Contract weekly report #56 - Media fixes and more!

Blog post by PulkoMandy on Fri, 2014-12-12 09:18

Hello world!

With the fixes done this week, we now have less than 2500 open tickets left before R1. I had crossed this bar last week already, but not for long as new tickets sometimes come faster than we can close old ones. I think now we are under that bar in a more durable way.

News from Google Code-In

After the very busy first week of Google Code-In, things are getting quieter again as the students move on to more complex and longer tasks. You can see the stats at http://gci.puckipedia.com/org/haiku (the hosting for last week’s leaderboard was a bit problematic, this one is more stable). We currently have more than 200 tasks completed. We continued on last year’s idea of getting the students to write recipes for various BeOS and ported software, and as there are some returning students who are getting bored with that, so we also added some pure coding tasks, either improving existing apps, fixing bugs in Haiku, or writing new applications. Here are some highlights:

  • Dozens of recipes written or fixed and small bugs fixed in several applications: BurnItNow (CD burning), Celestia (sky map), ArtPaint (drawing), VirtualBeLive (video editing), and much, much more
  • Some new screensavers such as the beautiful Substrate (ported from XScreensaver): https://github.com/atalax/haiku-substrate
  • A TODO list application with synchronization with the Google Tasks API: https://github.com/AdrianArroyoCalle/haiku-todo
  • A port of the xmoto game to Haiku
  • A recipe to build a BeZilla package

There are many more tasks open, and we will see more software and documentation coming from the students as the contest continues. They are also learning how to code for Haiku, and some of them already plan to try going for Google Summer of Code with us in a few years.

And fixes on my side

The students are getting up to speed with Haiku and writing recipes, so after the hectic first week I had some time again to concentrate on fixing more involved bugs. So, let’s have a look at the commit log on my side for this week.

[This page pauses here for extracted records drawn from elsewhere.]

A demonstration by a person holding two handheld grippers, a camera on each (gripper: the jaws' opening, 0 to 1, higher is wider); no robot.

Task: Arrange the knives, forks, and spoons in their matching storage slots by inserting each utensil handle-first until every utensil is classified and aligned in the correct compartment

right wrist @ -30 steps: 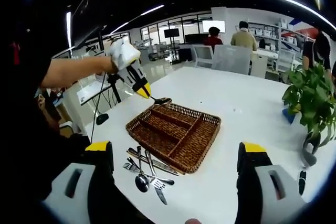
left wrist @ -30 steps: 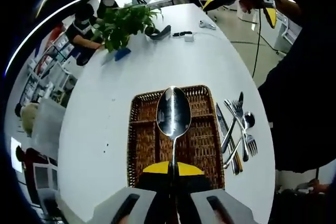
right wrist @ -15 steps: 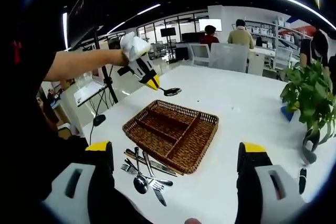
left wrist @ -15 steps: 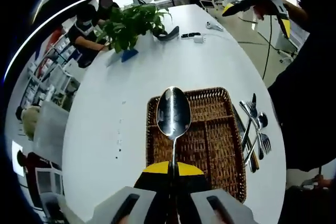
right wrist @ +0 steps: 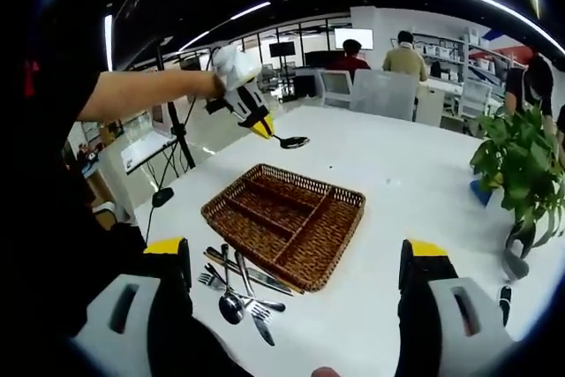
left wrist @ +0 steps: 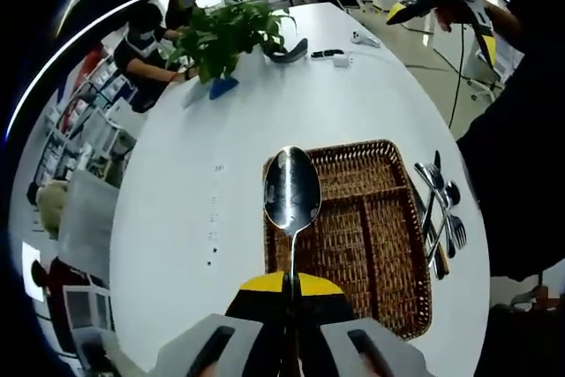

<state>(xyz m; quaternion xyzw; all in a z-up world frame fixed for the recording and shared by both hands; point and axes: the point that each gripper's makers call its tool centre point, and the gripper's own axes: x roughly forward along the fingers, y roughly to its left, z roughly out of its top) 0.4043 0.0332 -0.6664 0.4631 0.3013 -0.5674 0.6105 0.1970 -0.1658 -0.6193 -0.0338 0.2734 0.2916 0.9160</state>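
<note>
My left gripper [left wrist: 291,287] is shut on a steel spoon [left wrist: 292,192], bowl pointing away, held in the air above the left edge of a brown wicker tray [left wrist: 371,236] with long compartments. In the right gripper view the same left gripper [right wrist: 262,128] holds the spoon [right wrist: 290,141] above and beyond the tray [right wrist: 284,222]. A loose pile of knives, forks and a spoon [left wrist: 441,222] lies on the white table beside the tray, seen as the cutlery pile [right wrist: 238,284] in front of it. My right gripper [right wrist: 296,258] is open, high above the table's near edge.
A potted plant [left wrist: 228,34] and small gadgets [left wrist: 331,57] stand at the far end of the long white table [left wrist: 185,192]. The plant [right wrist: 521,165] is at the right. People sit at desks behind. A tripod and cables stand on the floor.
My left gripper has carried the spoon leftwards and away across the tray, from over its middle to its far edge. The right gripper has stayed open and nearly still.
</note>
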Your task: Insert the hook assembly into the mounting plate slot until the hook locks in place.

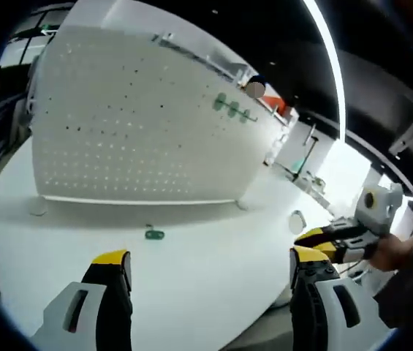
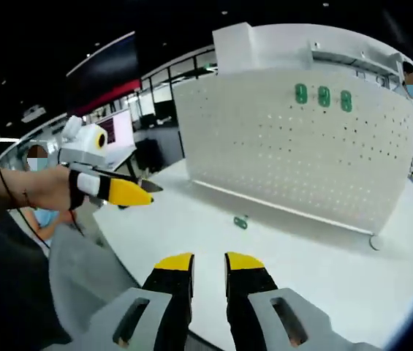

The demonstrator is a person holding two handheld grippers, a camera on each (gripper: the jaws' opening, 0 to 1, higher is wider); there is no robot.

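A small green plastic hook (image 1: 154, 235) lies on the white table (image 1: 191, 285) just before the upright white perforated pegboard (image 1: 133, 124), its shape too small to resolve. Left gripper (image 1: 210, 267) is spread wide, empty; right gripper (image 2: 208, 265) is nearly closed, empty.

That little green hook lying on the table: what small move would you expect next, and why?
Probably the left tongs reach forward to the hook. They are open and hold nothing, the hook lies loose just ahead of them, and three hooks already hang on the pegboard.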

  • hrev48445: Magnify layout fixed for bigger font sizes.
  • hrev48448: Improve Workspaces Zoom() implementation to adjust the aspect ratio from the current window size, instead of resizing the window to a fixed size.
  • hrev48456: Some fixes to the Mouse preferences layout (with most of the investigation and fixes done by Laurent Chea, new patch contributor for Haiku).
  • hrev48457: moved the VL-Gothic font to a package so it is easier to update. The font was previously available directly in the Haiku package. It provides support for the Japanese language and is also our "fallback" font, where we try to find glyphs when they are missing from other fonts.
  • hrev48447: Fixed a bug with BGradients where they would draw random colors when the color stops didn't extend to the full gradient. For performance reasons, agg (the library used as a backend for app_server drawing) does not perform any bounds checks when getting colors from a gradient. When the gradient stops are not covering the full gradient range, this would result in semi-random colors being drawn. I fixed this, not by adding bounds checking (that would make drawing slower), but by inserting a "first" and "last" color stops in the gradient when it is transferred from the application to the app_server. This way the change has a much smaller performance impact and still results in the correct drawing.
  • hrev48464: Fix the layout of DataTranslations to avoid the list view changing size.
  • hrev48465: Use the preferences-set tab color when highlighting tabs for stack and tile.
  • hrev48466: Fix the layout of the FileTypes window where a button would be truncated in some locales and font sizes (again with help from Laurent Chea)
  • hrev48470: Fixed BHttpForm copy constructor so it is possible to use SetPostFields for posting data to an HTTP request. Before this only AdoptPostFields worked. Thanks to Adriàn Arroyo Calle, one of our returning GCI students, for finding and reporting this problem.
  • hrev48477: Changed BColorControl to show the resulting color in the sliders rather than just RGB ramps. Based on an old patch from stpere.
  • hrev48478, hrev48483, hrev48485: Fixed a difference of Behavior with BeOS in BStringItem, where we would not allow subclasses to easily change the drawing color for custom BStringItems.
  • hrev48479: Fixed a drawing glitch in BTabView when font hinting is disabled. The non-integer string width led to rounding errors in the drawing code, making parts of the tab shift by one pixel.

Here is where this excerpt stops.